TASK DETAILS »
The result should consist solely of the line containing "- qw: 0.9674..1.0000" and the lines that follow it below, each reproduced exactly, the last line included.
··· PROVIDED ENTRIES
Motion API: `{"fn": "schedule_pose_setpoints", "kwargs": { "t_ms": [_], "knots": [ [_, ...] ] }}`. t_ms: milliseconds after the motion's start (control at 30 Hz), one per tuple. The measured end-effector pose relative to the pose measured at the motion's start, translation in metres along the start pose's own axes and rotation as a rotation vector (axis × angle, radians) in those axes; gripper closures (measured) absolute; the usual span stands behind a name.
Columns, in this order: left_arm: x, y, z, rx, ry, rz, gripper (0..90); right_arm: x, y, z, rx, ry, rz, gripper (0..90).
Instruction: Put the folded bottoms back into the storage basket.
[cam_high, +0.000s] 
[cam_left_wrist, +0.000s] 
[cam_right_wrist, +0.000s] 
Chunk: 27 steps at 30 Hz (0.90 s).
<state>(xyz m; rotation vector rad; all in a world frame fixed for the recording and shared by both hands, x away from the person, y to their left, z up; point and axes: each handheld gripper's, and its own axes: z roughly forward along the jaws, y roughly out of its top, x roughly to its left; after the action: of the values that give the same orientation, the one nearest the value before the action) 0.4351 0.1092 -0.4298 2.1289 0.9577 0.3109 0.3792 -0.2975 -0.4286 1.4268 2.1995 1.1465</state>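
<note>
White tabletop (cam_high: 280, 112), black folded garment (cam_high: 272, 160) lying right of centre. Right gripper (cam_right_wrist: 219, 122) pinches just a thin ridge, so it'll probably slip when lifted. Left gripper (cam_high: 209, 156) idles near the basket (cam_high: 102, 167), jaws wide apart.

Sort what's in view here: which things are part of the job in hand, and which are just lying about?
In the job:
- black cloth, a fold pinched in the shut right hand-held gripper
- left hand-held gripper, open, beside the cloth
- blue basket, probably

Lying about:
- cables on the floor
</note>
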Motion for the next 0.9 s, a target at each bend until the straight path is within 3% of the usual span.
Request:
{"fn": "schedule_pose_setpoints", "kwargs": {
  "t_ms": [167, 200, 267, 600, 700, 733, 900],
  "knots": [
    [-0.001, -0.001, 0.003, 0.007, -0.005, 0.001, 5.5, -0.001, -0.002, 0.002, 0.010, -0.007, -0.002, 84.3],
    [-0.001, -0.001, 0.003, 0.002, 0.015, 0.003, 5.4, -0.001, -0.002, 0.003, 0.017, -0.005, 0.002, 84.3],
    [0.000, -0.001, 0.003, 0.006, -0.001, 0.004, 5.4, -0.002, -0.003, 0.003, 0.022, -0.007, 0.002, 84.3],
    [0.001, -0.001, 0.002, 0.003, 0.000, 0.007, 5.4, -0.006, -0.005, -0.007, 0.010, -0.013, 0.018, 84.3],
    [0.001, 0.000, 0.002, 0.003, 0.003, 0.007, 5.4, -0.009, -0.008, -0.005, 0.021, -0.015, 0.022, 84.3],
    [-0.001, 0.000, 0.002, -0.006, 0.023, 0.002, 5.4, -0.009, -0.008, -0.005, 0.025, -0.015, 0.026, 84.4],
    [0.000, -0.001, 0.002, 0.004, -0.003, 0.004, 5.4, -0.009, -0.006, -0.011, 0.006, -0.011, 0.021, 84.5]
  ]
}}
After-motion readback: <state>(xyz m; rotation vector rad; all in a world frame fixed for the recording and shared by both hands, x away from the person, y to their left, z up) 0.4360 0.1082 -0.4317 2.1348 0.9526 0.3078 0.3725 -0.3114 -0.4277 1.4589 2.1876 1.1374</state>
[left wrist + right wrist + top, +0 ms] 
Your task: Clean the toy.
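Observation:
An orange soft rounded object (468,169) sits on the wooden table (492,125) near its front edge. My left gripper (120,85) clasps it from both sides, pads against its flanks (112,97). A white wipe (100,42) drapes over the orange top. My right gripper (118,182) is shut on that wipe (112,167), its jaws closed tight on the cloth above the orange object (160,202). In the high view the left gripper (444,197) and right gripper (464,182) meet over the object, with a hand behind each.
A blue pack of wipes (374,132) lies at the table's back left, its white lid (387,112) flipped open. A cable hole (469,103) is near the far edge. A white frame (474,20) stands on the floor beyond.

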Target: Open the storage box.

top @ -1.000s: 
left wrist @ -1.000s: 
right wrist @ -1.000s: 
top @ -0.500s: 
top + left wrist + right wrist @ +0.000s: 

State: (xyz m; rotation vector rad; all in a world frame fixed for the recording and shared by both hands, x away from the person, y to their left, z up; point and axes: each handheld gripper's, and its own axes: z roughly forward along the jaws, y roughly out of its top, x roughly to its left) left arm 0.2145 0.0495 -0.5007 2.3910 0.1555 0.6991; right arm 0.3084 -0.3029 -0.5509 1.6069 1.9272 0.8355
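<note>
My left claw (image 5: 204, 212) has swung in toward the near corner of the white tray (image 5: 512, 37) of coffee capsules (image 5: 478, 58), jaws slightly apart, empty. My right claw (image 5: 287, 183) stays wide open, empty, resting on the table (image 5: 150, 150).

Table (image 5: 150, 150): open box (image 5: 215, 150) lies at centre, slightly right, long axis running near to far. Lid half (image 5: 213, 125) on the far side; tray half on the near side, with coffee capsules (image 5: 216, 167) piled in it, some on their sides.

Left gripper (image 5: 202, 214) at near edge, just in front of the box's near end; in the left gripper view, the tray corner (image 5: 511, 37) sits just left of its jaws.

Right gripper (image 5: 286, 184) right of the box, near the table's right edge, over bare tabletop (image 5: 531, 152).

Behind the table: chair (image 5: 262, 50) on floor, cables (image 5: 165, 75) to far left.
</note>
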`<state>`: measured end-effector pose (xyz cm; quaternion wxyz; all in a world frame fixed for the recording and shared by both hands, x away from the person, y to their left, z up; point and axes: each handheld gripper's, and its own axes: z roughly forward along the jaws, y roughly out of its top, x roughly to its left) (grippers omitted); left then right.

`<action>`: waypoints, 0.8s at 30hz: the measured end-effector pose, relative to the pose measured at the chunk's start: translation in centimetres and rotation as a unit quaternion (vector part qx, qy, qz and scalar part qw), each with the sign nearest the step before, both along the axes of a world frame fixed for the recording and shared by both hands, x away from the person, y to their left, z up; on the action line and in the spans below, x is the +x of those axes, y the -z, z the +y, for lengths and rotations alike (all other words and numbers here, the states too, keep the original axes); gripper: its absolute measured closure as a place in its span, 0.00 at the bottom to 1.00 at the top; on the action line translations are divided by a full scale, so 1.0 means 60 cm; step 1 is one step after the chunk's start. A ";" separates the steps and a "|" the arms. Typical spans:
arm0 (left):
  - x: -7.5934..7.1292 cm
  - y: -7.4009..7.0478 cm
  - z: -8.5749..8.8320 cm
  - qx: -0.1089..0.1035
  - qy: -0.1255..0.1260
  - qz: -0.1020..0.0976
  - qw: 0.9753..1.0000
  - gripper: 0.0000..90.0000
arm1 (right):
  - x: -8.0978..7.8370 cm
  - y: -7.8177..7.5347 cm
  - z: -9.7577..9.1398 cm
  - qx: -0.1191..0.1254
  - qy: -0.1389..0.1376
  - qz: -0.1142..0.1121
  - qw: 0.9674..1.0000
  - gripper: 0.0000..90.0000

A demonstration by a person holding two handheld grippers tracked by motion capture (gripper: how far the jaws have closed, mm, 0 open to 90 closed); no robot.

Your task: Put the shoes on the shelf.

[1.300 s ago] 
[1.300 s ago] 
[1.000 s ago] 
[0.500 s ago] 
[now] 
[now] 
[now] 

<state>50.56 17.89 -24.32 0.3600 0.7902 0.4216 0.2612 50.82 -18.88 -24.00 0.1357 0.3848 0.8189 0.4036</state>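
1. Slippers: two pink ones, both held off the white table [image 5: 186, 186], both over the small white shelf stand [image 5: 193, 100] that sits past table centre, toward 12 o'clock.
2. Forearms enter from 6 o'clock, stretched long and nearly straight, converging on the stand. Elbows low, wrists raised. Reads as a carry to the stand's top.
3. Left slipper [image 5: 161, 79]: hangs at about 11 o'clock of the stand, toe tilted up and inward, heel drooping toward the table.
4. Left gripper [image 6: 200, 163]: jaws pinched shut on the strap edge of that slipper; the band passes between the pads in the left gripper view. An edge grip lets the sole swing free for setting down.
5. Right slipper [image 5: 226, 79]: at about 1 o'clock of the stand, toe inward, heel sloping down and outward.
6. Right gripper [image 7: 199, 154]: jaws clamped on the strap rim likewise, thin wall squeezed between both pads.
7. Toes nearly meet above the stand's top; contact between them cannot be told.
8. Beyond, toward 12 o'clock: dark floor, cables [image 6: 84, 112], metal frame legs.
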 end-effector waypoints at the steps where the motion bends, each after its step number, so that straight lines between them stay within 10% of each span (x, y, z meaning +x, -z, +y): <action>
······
EXERCISE ANSWER »
  - qw: 0.9674..1.0000
  - gripper: 0.0000..90.0000

A demonstration by a person holding two handheld grippers tracked by motion capture (gripper: how far the jaws have closed, mm, 0 open to 90 closed); no robot.

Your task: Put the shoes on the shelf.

[1.300 s ago] 
[1.300 s ago] 
[1.000 s ago] 
[0.500 s ago] 
[now] 
[now] 
[now] 

<state>50.56 17.89 -24.32 0.3600 0.7902 0.4216 0.2612 50.82 -18.88 -24.00 0.1357 0.3848 0.8189 0.4036</state>
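1. Slippers: two pink ones, both held off the white table [image 5: 186, 186], both over the small white shelf stand [image 5: 193, 100] that sits past table centre, toward 12 o'clock.
2. Forearms enter from 6 o'clock, stretched long and nearly straight, converging on the stand. Elbows low, wrists raised. Reads as a carry to the stand's top.
3. Left slipper [image 5: 161, 79]: hangs at about 11 o'clock of the stand, toe tilted up and inward, heel drooping toward the table.
4. Left gripper [image 6: 200, 163]: jaws pinched shut on the strap edge of that slipper; the band passes between the pads in the left gripper view. An edge grip lets the sole swing free for setting down.
5. Right slipper [image 5: 226, 79]: at about 1 o'clock of the stand, toe inward, heel sloping down and outward.
6. Right gripper [image 7: 199, 154]: jaws clamped on the strap rim likewise, thin wall squeezed between both pads.
7. Toes nearly meet above the stand's top; contact between them cannot be told.
8. Beyond, toward 12 o'clock: dark floor, cables [image 6: 84, 112], metal frame legs.
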 end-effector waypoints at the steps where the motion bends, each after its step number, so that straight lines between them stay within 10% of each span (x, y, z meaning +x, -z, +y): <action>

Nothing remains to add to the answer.